*Task directions*: Line by line, reproduce the material below exactly.

[Provided information]

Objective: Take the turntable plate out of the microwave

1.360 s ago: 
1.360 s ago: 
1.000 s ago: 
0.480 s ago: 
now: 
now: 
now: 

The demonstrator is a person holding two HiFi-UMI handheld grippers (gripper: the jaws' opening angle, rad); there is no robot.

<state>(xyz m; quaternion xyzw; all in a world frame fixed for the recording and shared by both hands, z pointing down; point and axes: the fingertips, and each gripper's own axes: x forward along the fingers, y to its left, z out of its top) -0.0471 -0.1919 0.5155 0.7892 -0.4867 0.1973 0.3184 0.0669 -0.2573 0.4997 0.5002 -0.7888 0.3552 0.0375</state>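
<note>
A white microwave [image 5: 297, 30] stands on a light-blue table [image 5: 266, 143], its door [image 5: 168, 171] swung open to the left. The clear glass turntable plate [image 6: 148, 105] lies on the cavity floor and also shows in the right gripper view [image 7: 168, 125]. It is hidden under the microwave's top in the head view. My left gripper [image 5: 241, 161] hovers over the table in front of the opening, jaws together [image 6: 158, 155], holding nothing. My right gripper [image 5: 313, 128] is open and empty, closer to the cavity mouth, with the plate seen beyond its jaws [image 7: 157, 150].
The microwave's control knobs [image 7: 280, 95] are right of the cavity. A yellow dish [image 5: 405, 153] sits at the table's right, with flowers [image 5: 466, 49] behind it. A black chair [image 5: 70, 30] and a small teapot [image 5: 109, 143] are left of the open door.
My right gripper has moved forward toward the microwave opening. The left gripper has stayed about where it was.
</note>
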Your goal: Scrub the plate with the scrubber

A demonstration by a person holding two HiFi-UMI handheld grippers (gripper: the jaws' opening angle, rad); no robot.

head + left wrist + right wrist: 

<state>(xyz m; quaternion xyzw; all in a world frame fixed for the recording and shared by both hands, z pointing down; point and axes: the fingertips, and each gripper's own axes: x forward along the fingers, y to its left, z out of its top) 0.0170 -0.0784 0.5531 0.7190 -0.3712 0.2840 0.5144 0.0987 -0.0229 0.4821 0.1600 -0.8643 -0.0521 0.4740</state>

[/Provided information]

*Finished exercise*:
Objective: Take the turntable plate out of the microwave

1.360 s ago: 
1.360 s ago: 
1.000 s ago: 
0.480 s ago: 
now: 
now: 
now: 

The demonstrator is a person holding two HiFi-UMI handheld grippers (gripper: the jaws' opening angle, rad); there is no robot.

<state>(xyz m; quaternion xyzw; all in a world frame fixed for the recording and shared by both hands, z pointing down; point and axes: the fingertips, and each gripper's own axes: x forward along the fingers, y to its left, z out of its top) -0.0471 -0.1919 0.5155 0.7892 -0.4867 0.1973 0.3184 0.0669 -0.2573 0.4997 0.5002 -0.7888 0.3552 0.0375</state>
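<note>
A white microwave [image 5: 297, 30] stands on a light-blue table [image 5: 266, 143], its door [image 5: 168, 171] swung open to the left. The clear glass turntable plate [image 6: 148, 105] lies on the cavity floor and also shows in the right gripper view [image 7: 168, 125]. It is hidden under the microwave's top in the head view. My left gripper [image 5: 241, 161] hovers over the table in front of the opening, jaws together [image 6: 158, 155], holding nothing. My right gripper [image 5: 313, 128] is open and empty, closer to the cavity mouth, with the plate seen beyond its jaws [image 7: 157, 150].
The microwave's control knobs [image 7: 280, 95] are right of the cavity. A yellow dish [image 5: 405, 153] sits at the table's right, with flowers [image 5: 466, 49] behind it. A black chair [image 5: 70, 30] and a small teapot [image 5: 109, 143] are left of the open door.
My right gripper has moved forward toward the microwave opening. The left gripper has stayed about where it was.
</note>
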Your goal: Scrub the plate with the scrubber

A demonstration by a person holding two HiFi-UMI handheld grippers (gripper: the jaws' opening angle, rad); no robot.

head + left wrist + right wrist: 

<state>(xyz m; quaternion xyzw; all in a world frame fixed for the recording and shared by both hands, z pointing down; point and axes: the fingertips, and each gripper's own axes: x forward along the fingers, y to its left, z out of its top) 0.0170 -0.0784 0.5531 0.7190 -0.3712 0.2840 0.5144 0.0987 -0.0229 0.4821 0.1600 -0.8643 -0.0521 0.4740</state>

With the answer given, the exercise is complete.